8.29 Assessing the quality change in restaurant meals and take away foods can be very difficult as there is no reliable indicator of changes in the quality of the meals. Prices of meals tend to remain the same between one pricing period and another, but side salads and vegetables may be adjusted to meet seasonal availability, or the weight of cuts of meat in the meals may be varied because of price changes in the meat industry. Field officers will note any changes of this nature where possible and will attach comments to the prices to highlight these situations so that quality adjustments can be made if considered necessary.
8.30 Another quality issue with meals and take away foods is the treatment of so-called meal deals. Although these are frequently the most popular product sold, the items in the meal deal are priced separately because identifying the quality change for the meal deal as a whole can often be difficult. For example, the items within the meal deal can be varied or the meal deal can be cancelled entirely and these changes would present problems in calculating price movements based on the constant quality concept. Many of these meal deals are promotions used to launch products and so new meal deals are only included in the list of items to be priced when they have a proven sales record or when they are the only option available to customers.
ALCOHOL AND TOBACCO
8.31 The Alcohol and tobacco group includes expenditure on all types of beverages containing alcohol such as beer, wine and spirits; and all products containing tobacco such as cigarettes, cigars and pipe tobacco. The Alcohol and tobacco group accounted for just under 7 per cent of the CPI basket at the time of the 15th series review.
8.32 The table below shows the structure of the Alcohol and tobacco group, examples of products priced and the data sources.

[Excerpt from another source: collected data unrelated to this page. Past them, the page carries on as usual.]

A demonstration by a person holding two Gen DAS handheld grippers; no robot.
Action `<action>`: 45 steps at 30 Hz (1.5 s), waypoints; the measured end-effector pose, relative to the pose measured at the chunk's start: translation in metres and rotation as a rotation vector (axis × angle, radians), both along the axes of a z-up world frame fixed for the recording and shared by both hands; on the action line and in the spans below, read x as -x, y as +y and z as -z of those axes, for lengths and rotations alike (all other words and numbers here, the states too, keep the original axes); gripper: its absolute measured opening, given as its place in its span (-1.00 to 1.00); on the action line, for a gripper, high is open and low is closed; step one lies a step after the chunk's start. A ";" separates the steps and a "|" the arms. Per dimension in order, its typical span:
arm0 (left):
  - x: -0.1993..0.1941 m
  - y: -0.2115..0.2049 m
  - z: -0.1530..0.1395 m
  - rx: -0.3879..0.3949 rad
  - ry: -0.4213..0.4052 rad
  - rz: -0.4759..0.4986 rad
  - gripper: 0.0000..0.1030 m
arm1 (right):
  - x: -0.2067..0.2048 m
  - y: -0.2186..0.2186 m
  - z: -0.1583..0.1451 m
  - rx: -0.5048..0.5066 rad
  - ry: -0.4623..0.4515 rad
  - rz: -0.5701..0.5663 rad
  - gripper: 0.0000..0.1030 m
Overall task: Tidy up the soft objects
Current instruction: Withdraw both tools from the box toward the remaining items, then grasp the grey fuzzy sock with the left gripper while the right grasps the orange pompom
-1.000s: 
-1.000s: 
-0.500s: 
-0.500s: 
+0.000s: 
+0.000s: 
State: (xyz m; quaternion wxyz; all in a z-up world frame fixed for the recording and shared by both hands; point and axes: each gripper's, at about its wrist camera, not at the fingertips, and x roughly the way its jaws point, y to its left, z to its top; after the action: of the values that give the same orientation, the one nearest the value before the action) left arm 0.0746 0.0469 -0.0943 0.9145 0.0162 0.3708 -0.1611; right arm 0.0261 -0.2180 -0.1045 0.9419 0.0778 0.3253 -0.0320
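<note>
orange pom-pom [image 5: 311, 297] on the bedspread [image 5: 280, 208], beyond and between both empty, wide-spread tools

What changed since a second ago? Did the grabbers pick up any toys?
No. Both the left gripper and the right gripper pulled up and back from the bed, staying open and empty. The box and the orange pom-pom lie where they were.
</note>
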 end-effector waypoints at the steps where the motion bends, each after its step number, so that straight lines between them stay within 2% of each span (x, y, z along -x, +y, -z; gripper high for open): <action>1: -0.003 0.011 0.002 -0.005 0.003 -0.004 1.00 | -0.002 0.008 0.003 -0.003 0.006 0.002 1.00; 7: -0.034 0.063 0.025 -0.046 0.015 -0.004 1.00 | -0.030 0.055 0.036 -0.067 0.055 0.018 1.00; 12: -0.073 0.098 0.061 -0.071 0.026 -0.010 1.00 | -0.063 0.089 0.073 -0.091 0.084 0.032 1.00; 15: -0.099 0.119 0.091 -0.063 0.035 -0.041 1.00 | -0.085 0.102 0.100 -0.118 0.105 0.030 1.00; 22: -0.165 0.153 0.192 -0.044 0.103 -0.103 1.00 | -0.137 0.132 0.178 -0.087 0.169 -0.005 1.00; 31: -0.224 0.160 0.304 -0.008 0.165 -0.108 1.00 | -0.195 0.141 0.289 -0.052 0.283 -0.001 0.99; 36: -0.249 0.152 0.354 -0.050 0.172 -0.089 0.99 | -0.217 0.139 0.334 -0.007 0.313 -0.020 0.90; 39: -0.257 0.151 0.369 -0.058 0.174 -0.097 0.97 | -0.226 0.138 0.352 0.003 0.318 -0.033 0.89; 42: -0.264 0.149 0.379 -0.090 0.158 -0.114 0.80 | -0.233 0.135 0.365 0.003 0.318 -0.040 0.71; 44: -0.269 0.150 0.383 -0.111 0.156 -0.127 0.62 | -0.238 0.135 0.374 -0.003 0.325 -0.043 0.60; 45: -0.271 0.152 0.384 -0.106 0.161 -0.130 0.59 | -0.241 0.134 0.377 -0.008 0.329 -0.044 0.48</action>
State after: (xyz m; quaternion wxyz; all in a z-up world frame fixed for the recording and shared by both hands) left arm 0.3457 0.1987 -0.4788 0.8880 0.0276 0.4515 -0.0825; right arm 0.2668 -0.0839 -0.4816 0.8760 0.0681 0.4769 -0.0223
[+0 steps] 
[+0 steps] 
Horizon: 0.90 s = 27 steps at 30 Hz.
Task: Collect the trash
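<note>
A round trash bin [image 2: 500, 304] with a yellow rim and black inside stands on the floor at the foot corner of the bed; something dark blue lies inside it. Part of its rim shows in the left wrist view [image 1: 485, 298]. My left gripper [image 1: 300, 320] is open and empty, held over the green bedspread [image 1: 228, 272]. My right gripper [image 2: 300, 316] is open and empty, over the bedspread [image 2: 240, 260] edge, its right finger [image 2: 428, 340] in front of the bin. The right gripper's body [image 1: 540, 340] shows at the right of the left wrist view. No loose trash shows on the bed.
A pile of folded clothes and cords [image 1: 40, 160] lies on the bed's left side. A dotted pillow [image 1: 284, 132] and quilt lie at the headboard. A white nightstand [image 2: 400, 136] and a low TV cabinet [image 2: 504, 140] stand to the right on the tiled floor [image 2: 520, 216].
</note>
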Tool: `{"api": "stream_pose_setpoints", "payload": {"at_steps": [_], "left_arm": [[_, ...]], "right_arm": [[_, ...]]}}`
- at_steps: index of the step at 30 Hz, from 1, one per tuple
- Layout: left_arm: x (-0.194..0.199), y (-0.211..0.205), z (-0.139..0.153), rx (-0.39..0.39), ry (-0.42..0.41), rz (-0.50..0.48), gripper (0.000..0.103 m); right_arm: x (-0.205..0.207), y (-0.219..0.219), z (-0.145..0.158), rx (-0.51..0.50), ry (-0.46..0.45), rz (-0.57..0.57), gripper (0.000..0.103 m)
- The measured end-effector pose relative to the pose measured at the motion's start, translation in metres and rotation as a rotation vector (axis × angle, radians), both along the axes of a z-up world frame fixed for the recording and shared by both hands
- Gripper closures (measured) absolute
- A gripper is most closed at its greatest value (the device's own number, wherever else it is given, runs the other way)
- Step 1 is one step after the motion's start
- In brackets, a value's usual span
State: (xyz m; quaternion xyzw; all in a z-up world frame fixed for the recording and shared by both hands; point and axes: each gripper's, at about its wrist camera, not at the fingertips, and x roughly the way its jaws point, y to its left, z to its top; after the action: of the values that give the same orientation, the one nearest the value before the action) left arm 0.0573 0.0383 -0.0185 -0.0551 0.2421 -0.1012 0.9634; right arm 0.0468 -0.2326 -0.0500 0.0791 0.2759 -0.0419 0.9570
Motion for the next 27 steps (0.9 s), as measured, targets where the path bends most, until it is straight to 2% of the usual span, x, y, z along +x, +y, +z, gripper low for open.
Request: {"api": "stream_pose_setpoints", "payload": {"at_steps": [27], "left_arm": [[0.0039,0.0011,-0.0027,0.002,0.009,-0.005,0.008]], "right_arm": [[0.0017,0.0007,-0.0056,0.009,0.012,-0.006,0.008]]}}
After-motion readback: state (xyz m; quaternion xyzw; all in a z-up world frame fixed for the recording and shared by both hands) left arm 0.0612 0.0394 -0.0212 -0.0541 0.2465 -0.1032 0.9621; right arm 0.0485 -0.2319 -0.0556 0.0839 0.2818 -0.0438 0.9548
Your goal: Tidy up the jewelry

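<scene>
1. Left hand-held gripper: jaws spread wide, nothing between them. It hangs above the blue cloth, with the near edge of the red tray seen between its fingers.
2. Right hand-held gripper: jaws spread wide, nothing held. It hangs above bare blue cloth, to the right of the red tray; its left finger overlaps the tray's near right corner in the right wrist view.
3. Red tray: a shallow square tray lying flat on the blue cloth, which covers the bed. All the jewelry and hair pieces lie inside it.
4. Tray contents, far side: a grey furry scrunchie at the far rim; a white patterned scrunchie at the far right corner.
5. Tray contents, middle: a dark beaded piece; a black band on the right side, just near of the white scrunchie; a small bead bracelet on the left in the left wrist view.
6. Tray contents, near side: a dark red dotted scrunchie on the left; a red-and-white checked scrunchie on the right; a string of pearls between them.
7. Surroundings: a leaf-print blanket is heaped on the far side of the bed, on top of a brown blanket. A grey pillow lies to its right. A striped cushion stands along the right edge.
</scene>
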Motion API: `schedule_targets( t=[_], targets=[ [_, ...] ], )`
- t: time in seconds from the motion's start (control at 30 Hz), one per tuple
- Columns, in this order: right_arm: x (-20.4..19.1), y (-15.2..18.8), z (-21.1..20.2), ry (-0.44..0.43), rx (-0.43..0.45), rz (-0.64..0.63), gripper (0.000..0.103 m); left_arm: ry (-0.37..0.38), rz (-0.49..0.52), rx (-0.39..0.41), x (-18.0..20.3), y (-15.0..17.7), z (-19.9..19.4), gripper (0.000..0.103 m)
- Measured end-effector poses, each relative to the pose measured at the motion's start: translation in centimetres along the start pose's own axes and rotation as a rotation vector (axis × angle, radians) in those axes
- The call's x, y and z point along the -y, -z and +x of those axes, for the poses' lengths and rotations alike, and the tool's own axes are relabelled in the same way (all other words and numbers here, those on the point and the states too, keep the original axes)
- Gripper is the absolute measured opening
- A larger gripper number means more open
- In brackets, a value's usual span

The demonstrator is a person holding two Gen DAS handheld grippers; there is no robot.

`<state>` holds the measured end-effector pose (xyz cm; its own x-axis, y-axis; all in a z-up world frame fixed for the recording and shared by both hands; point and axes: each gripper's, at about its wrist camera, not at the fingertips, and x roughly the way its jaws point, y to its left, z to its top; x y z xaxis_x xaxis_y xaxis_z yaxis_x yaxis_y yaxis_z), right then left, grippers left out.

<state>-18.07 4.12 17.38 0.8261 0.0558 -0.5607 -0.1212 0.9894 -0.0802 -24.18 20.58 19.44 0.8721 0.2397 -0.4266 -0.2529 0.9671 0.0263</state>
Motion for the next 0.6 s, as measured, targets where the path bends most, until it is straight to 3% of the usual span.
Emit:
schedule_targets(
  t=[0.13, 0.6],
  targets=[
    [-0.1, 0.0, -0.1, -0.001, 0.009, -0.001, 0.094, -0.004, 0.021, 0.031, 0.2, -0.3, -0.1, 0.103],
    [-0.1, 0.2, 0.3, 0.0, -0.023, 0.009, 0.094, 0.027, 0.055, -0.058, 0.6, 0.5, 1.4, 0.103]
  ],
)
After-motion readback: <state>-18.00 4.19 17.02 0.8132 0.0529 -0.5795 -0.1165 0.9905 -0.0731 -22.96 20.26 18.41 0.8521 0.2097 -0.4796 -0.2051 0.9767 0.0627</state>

8.33 Nearly all alcoholic drinks are priced monthly, whether they are consumed on the premises of the retailer or consumed elsewhere. The exception is alcoholic drinks purchased in restaurants because these prices tend to be more stable. Tobacco products are also priced monthly. Field officers collect the prices of all the products in this group.
Areas requiring special pricing procedures
8.34 Alcoholic products are often sold on special where large discounts are offered on a few products for a short time only. Prices of alcoholic drinks are also affected by seasonal celebrations; for example, during the Christmas holiday period and the running of the Melbourne Cup. To ensure that price fluctuations caused by special prices and seasonal celebrations are captured in the CPI, all alcoholic drinks, except those sold in restaurants, are priced monthly.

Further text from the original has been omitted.